Yep, and go get a couple of Hurricanes (Punch bowl sized drink) while you are there!


----------



## chris_in_pdx (Jul 11, 2004)

*Re: Whoa. In New Orleans. I'm on the same floor as the team.*



TLo said:


> Somebody needs to tell them that you're a TV star. They will dig that and want to hang with you then.


No doubt, man. You need to work on that self-promotion with the players. Hell, play your cards right and you'll be invited to travel on the team plane during the next road trip.


----------



## Driew (Oct 20, 2007)

*Re: Whoa. In New Orleans. I'm on the same floor as the team.*

I'm pretty sure Joel was just a little tired that's probably why he didn't seem interested in talking. Also he's probably sick and tired of traveling and being in hotels and he's probably just ready to get back to his house haha. But you HAVE to give us a more detailed review of being in the hotel room with them! Lucky!


----------



## Resume (Jul 17, 2007)

*Re: Whoa. In New Orleans. I'm on the same floor as the team.*

Way cool! Keep us posted with the great stories!
And thank you for telling us! It almost makes it feel like we are there when you post this stuff.


----------



## HB (May 1, 2004)

*Re: Whoa. In New Orleans. I'm on the same floor as the team.*

I have been reading about your exploits, you are living the fans' dream. Congrats to you, sometime in the near future I hope to do the same


----------



## ABM (Dec 30, 2002)

*Re: Whoa. In New Orleans. I'm on the same floor as the team.*

Glad you made if safely there, Eric. If yestderday's MLK motto was _Living The Dream_, you're DEFINITELY living the Blazer dream, hombre! Go for it, all of it, while you can. :greatjob:

Hey, while you're in the Big Easy, you might want to get your sis to take you HERE. That is, if you're into burgers. Best in the French Quarter, if not all of Nola. Oh, and they have great hurricanes, as well. :rock:

Anywho, again, it was great meeting you. Glad I could be a small part of your memorable trip. Oh, and thanks for including me in your NBA.com Court Reporters report. Way cool, man. I got to ride your coattails for an afternoon. :worship:


----------



## KingSpeed (Oct 30, 2003)

*I Just Met Brandon And Travis!!!!*

I decided to peek out into the hall and there they were!!! They were with another guy I didn't know. I think his name was John. OMG, It was so cool. And I did my self-promoting. Told them I was on "Bones," decided to follow them on the trip, didn't know they were staying at the hotel, etc. They were both nice. Shook their hands. Travis is especially friendly but Roy was cool too. This is so cool.

GO BLAZERS


----------



## mediocre man (Feb 24, 2004)

*Re: I Just Met Brandon And Travis!!!!*

You are a dork....

And I mean that in the most envious way LOL


Good for you Eric


----------



## yuyuza1 (May 24, 2006)

*Re: I Just Met Brandon And Travis!!!!*

Seriously, I'm so jealous of you right now. 

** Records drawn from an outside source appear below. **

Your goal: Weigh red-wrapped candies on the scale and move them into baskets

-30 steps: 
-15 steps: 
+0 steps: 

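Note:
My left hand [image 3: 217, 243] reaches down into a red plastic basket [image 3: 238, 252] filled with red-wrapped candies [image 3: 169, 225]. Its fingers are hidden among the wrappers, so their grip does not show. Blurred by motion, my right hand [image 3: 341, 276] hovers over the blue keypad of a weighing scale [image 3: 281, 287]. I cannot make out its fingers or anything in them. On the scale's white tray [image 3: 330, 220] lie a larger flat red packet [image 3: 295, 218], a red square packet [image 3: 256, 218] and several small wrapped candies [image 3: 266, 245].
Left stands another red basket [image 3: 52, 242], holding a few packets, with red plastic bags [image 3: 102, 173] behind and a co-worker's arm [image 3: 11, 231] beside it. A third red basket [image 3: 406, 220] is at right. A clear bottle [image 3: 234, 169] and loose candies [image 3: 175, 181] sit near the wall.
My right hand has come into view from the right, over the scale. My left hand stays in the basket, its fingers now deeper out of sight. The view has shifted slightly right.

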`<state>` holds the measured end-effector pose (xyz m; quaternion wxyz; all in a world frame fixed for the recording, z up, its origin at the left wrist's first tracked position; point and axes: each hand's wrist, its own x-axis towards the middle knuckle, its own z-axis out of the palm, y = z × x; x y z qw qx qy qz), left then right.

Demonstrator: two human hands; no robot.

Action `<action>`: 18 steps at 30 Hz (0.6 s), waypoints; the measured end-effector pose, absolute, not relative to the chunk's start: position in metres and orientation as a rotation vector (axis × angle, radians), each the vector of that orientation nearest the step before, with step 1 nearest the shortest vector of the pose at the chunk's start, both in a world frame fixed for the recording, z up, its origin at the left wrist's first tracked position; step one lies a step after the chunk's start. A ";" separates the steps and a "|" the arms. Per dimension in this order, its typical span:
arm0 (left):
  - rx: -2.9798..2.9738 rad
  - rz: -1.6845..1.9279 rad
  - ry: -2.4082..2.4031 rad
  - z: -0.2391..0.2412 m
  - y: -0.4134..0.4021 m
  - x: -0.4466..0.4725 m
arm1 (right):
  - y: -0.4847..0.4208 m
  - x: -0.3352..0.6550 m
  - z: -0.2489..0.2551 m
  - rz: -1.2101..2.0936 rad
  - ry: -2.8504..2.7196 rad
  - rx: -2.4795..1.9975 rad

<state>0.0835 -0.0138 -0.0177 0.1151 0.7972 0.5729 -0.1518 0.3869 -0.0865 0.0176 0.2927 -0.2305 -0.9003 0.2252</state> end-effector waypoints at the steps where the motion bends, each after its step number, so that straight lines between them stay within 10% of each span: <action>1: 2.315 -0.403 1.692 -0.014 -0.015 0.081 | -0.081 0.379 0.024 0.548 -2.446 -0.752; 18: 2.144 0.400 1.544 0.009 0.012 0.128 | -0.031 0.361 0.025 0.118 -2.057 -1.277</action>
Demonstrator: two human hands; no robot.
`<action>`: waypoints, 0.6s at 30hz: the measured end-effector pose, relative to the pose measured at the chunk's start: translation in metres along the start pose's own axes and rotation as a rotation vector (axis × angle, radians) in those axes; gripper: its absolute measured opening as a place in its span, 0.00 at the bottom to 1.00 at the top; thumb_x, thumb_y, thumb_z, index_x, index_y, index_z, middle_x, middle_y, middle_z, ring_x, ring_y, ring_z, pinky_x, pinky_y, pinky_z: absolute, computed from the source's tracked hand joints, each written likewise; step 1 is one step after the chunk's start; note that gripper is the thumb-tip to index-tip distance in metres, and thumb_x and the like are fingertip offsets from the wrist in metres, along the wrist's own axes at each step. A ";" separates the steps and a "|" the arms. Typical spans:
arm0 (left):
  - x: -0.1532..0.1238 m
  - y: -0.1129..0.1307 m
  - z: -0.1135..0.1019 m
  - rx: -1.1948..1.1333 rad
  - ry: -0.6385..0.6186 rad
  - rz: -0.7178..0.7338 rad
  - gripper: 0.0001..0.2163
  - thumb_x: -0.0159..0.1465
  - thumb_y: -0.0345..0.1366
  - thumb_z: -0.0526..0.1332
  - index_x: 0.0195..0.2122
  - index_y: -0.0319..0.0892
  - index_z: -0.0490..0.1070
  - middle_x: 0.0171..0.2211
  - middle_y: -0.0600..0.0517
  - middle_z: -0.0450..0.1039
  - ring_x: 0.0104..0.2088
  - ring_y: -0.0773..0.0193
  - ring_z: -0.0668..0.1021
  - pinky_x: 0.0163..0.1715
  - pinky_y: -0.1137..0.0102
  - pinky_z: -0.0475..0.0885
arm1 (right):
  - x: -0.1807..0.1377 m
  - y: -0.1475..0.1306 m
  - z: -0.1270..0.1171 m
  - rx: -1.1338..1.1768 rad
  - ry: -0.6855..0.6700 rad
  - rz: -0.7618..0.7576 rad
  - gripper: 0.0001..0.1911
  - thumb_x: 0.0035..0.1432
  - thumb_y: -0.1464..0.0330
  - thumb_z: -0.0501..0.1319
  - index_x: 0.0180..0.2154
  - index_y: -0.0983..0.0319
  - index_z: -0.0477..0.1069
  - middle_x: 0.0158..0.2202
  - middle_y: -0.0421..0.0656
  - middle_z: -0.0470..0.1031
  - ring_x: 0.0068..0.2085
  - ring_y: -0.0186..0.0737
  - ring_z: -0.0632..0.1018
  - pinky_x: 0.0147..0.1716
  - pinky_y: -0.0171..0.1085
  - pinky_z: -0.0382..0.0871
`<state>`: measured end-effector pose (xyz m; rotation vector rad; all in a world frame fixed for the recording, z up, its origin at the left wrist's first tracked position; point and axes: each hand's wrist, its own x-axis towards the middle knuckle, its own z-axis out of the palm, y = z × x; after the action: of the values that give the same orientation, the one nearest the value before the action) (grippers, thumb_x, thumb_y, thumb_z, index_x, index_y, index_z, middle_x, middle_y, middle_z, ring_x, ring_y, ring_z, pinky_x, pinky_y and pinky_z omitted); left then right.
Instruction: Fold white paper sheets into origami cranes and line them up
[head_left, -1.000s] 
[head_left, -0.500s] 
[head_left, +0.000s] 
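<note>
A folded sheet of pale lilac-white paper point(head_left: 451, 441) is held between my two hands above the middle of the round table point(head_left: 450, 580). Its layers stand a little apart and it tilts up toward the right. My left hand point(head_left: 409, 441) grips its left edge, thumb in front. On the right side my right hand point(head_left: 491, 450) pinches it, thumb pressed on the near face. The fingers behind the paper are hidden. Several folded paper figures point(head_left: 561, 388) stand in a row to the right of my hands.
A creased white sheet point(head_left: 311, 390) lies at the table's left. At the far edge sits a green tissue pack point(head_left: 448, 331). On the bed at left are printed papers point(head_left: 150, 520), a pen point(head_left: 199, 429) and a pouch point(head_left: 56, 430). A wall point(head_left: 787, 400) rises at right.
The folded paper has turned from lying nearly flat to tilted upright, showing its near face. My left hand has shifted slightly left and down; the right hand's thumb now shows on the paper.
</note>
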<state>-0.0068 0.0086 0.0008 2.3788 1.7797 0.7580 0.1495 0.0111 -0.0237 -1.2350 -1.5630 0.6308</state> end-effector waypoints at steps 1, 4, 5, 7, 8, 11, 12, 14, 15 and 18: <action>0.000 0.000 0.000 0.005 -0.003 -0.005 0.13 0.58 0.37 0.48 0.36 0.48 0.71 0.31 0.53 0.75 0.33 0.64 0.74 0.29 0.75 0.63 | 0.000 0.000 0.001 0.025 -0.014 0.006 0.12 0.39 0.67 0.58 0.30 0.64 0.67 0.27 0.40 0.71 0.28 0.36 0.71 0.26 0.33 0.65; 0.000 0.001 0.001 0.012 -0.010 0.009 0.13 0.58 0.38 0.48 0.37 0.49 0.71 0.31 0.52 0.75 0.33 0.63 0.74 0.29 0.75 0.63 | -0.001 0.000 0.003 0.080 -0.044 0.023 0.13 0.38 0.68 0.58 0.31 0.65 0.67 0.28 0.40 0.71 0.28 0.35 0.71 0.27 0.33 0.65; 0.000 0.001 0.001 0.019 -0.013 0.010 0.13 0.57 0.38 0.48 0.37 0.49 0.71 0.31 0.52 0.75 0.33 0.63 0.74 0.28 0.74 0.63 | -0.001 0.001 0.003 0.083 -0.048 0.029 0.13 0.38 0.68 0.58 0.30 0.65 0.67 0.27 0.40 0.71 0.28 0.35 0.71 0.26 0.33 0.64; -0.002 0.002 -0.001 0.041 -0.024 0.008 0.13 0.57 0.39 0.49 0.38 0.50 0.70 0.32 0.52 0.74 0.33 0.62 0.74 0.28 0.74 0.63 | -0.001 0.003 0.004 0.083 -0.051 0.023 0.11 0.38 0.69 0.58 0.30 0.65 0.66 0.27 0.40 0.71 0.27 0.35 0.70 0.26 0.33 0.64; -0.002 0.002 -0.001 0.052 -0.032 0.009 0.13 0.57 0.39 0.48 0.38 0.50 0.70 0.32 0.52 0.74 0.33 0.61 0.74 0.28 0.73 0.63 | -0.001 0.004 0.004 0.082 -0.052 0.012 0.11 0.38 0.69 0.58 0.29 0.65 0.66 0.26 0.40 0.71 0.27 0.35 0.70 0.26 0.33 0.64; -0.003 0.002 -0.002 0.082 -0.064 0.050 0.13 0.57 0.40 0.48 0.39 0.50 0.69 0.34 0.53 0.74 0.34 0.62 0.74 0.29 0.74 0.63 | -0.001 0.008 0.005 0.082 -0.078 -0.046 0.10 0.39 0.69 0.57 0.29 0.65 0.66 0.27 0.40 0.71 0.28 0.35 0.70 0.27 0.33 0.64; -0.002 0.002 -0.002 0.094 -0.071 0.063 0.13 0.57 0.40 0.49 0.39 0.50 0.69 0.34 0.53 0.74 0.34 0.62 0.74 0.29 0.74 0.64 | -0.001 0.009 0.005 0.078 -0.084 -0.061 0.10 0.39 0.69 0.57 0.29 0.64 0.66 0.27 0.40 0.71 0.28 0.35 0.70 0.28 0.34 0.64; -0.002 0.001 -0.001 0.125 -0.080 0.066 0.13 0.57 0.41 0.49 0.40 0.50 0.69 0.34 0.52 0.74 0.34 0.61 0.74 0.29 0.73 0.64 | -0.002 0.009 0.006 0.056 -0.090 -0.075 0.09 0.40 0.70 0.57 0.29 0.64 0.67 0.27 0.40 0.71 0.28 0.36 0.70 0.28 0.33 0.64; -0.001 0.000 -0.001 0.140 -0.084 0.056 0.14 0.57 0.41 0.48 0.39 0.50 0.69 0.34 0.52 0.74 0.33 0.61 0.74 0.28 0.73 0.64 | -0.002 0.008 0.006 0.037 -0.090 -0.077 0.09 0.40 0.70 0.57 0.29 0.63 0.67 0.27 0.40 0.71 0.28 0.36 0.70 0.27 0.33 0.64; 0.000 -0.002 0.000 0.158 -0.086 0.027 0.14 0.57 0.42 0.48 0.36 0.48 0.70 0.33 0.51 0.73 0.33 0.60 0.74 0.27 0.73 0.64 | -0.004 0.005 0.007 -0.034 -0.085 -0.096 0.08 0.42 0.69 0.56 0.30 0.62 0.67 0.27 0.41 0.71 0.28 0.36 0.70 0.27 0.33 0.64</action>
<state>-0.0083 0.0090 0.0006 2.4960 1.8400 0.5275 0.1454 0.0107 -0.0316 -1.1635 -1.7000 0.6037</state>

Did any of the players recognize you from previous games? How about Jason Quick? Is he in the same hotel also?


----------



## KingSpeed (Oct 30, 2003)

*Re: I Just Met Brandon And Travis!!!!*

I've met Travis three times now but I don't think he recognizes me. Not sure. When I rehearsed my national anthem at the Rose Garden, I said hi and he said that I sounded good. Quick probably is here. I think they all are.


----------



## TLo (Dec 27, 2006)

*Re: I Just Met Brandon And Travis!!!!*

That's cool. This might be the funnest part of the trip for you yet! Now if they can just top it off with a win tomorrow...


----------



## NateBishop3 (Jul 22, 2003)

*Re: I Just Met Brandon And Travis!!!!*



ZackAddy said:


> I decided to peek out into the hall and there they were!!! They were with another guy I didn't know. I think his name was John. OMG, It was so cool. And I did my self-promoting. Told them I was on "Bones," decided to follow them on the trip, didn't know they were staying at the hotel, etc. They were both nice. Shook their hands. Travis is especially friendly but Roy was cool too. This is so cool.
> 
> GO BLAZERS


John is probably Travis' brother.


----------



## NateBishop3 (Jul 22, 2003)

*Re: Whoa. In New Orleans. I'm on the same floor as the team.*



ZackAddy said:


> I said hello, introduced myself and told him I had been following the team. He was pretty standoffish. Not really interested in talking.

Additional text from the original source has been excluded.